Mr. Love was 50 years of age at the time of termination following 2.53 years of service. He was a chartered accountant and a senior vice president but he held a senior level sales position and did not manage or supervise other people.

[15]         He then noted that this was not a case where the appellant was lured away from his prior employment. Thus this aggravating factor need not be considered. He concluded simply that "in all of the circumstances of this case the reasonable notice period applicable is five months".

[16]         The appellant challenges this assessment and argues that it warrants appellate intervention. I agree.

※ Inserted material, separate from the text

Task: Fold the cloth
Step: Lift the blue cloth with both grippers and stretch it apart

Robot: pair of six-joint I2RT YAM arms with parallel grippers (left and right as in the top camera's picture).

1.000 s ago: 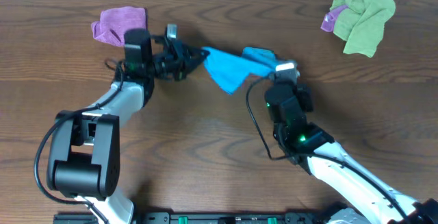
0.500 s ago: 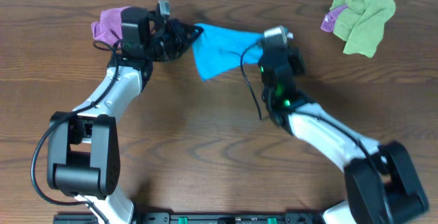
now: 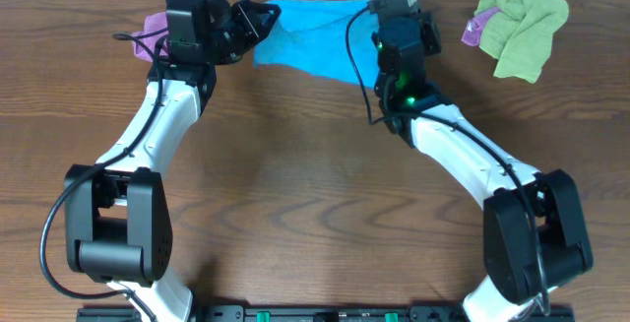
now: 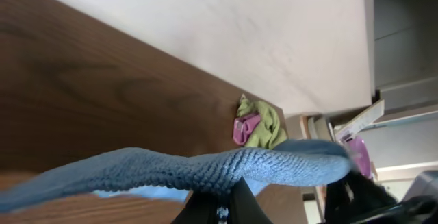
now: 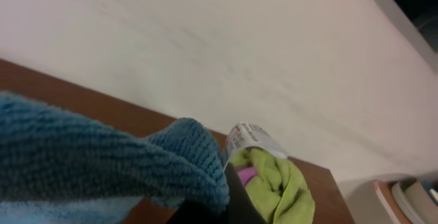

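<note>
one blue cloth (image 3: pixel 315 29) pinched by left end effector (image 3: pixel 260 20) and right end effector (image 3: pixel 378 7); one purple cloth (image 3: pixel 152 36), one green cloth (image 3: pixel 522 27)

We found the overhead view bright and evenly lit, with no glare on the brown table (image 3: pixel 295 184) and only faint, soft-edged shadows on it. That view was sharp through the middle, though the weave of the green cloth (image 3: pixel 522 32) at the far right was too small to resolve. In the left wrist view the pale wall (image 4: pixel 226 32) was nearly washed out, the knit of the blue cloth (image 4: pixel 239 166) near the lens read fairly crisp, and the right edge was dim and blurred. In the right wrist view the blue cloth close to the lens was soft, and the picture darkened at the upper right corner.
</note>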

[17]         The respondent quite correctly points out that because determining the appropriate period of notice requires the weighing and balancing of a variety of relevant factors, the trial judge's conclusion is entitled to deference in this court. However, as was said in Minott v. O'Shanter Development Co. (1999), 42 O.R. (3d) 321 (C.A.), if the trial judge erred in principle, this court may substitute its own figure, although it should do so sparingly if the trial judge's award is in an acceptable range despite the error in principle.

[18]         In my opinion, the trial judge's determination of the appropriate period of reasonable notice reflects error in principle in three respects.

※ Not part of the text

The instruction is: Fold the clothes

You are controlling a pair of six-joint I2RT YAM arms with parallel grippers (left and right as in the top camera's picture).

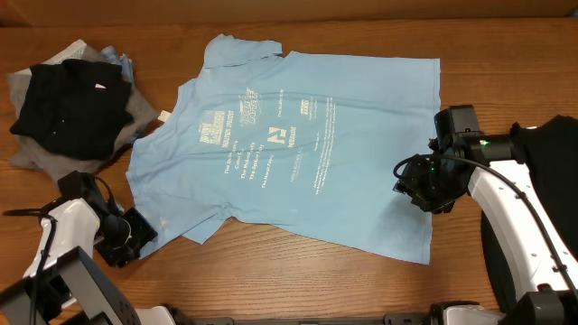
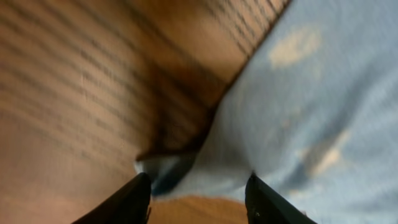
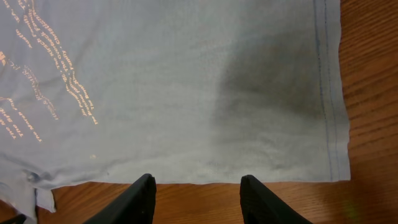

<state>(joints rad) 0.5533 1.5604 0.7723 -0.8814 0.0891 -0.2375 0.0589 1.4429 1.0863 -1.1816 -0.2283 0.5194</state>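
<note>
the bare table [image 1: 298, 280] runs open along the near edge, room for me to pass. the blue shirt [image 1: 298, 135] fills the middle; the dark clothes heap [image 1: 68, 108] blocks my far left corner.

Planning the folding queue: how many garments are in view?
3 at least: light blue T-shirt spread mid-table; black garment atop grey garment, far left. More may be hidden.
</note>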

[19]         First, it overemphasizes the appellant's short length of service. While short service is undoubtedly a factor tending to reduce the appropriate length of notice, reference to case law in a search for length of service comparables must be done with great care. The risk is that while lengths of service can readily be compared with mathematical precision that is not so easily done with other relevant factors that go into the determination of notice in each case. Dissimilar cases may be treated as requiring similar notice periods just because the lengths of the service are similar. The risk is that length of service will take on a disproportionate weight.

[20]         In my view, that appears to have happened here. The two cases from which the trial judge drew guidance in awarding 5 months were cases in which the length of service was comparable to the appellant's and the notice period was assessed at 4 and 5 months respectively. However these cases can provide very little guidance if one looks at other important factors. They were not cases involving a senior executive reporting to the chief executive officer. In neither case was the employee an owner of the business. In both cases, the employee's average annual compensation was a small fraction of the appellant's. The fact that these employees were awarded 4 and 5 months' notice is of little help in deciding what was appropriate for the appellant.

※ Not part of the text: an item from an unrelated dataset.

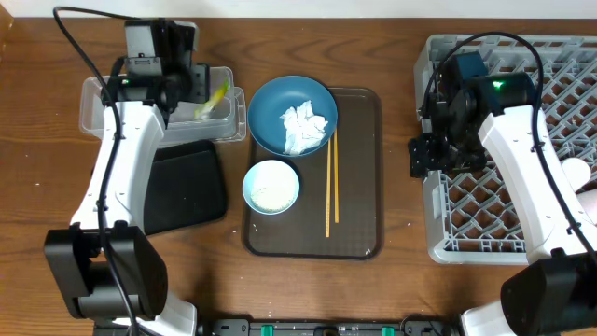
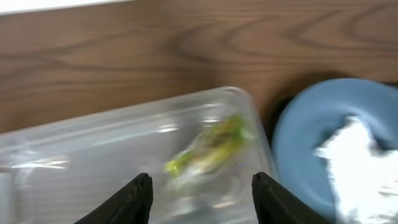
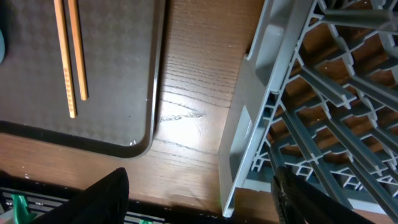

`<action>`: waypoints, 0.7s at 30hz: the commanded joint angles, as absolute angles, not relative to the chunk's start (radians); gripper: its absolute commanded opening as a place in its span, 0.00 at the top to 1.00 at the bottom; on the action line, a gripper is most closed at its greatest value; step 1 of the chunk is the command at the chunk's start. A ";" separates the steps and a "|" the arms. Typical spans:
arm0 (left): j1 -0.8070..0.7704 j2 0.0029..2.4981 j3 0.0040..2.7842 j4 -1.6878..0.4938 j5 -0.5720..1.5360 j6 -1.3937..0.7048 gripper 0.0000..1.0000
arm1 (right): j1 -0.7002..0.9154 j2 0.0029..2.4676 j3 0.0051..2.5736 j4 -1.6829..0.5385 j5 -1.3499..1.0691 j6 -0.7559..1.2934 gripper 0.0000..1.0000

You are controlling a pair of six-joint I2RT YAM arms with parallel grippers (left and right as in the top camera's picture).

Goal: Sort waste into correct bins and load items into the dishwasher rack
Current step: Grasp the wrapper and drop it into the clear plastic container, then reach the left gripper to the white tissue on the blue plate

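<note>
The yellow-green wrapper (image 1: pixel 215 99) lies in the clear tub (image 1: pixel 93 112). My left gripper (image 1: pixel 194 86) hovers over it, open and empty. In the left wrist view the wrapper (image 2: pixel 214 146) lies just ahead of the open fingers (image 2: pixel 202 193). Crumpled napkins (image 1: pixel 304 128) fill the dark-blue bowl (image 1: pixel 270 107). The light-blue bowl (image 1: pixel 271 187) holds white rice. The chopsticks (image 1: pixel 331 182) lie on the brown tray (image 1: pixel 359 238). My right gripper (image 1: pixel 422 157) is open and empty at the left wall of the grey rack (image 1: pixel 522 56); its fingers (image 3: pixel 202 199) straddle that wall (image 3: pixel 249 137).
The black tray (image 1: pixel 191 187) lies in front of the clear tub, under my left arm. A white round thing, apparently a cup (image 1: pixel 578 173), shows partly in the rack beside my right arm. The chopsticks' ends (image 3: pixel 69 56) and the brown tray's corner (image 3: pixel 118 93) show in the right wrist view.
</note>
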State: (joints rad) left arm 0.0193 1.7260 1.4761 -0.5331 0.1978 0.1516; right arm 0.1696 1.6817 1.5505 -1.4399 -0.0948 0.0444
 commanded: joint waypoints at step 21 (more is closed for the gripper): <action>-0.281 2.048 1.477 -0.400 0.372 0.057 0.35 | 0.178 1.662 1.566 -1.445 -0.086 0.051 0.27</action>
State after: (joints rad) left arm -0.2680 2.0109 1.4761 -0.4152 0.3645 0.0620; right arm 0.1696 1.6817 1.5505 -1.4422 -0.0937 0.0444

[21]         The second error is the under-emphasis on the character of the appellant's employment. To describe it as a senior vice president holding a senior level sales position but not supervising others ignores a number of relevant aspects of the appellant's employment. He was one of only two senior vice presidents. He reported directly to the chief executive officer. He was responsible for an important part of the respondent's operation, namely the investments of its institutional clients. He received significant average annual compensation and was one of nine owners of the company. He was clearly a high level employee, something that this court has said favours a longer notice period: see Cronk v. Canadian General Insurance Co. (1995), 25 O.R. (3d) 505 (C.A.).

[22]         Third, the trial judge gives no consideration at all to one of the Bardal factors, the availability of similar employment. Both his substantial average annual compensation and the possibility of equity participation in his employer were important aspects of the appellant's employment. Both are relevant in assessing similar employment opportunities: see Belzberg v. Pollock (2003), 10 B.C.L.R. (4th) 255 (C.A.) for an example of the relevance of equity ownership in this assessment. Here both considerations suggest that obtaining similar employment would be harder rather than easier. This Bardal factor therefore clearly points to a longer period of reasonable notice.

[23]         Taking these errors together, I conclude that the trial judge's assessment of five months is the product of error in principle. Moreover, the award is sufficiently wanting that this court is warranted in substituting its own figure. Considerably more than tinkering is required to adequately reflect the factors under-emphasized or ignored.

[24]         In my view, the character of the appellant's employment, viewed fully, and the challenge of finding similar employment both require a significantly longer period of notice. Giving appropriate weight to these factors, and keeping in mind the appellant's age and short service I would set aside the 5 months awarded at trial and substitute a period of 9 months.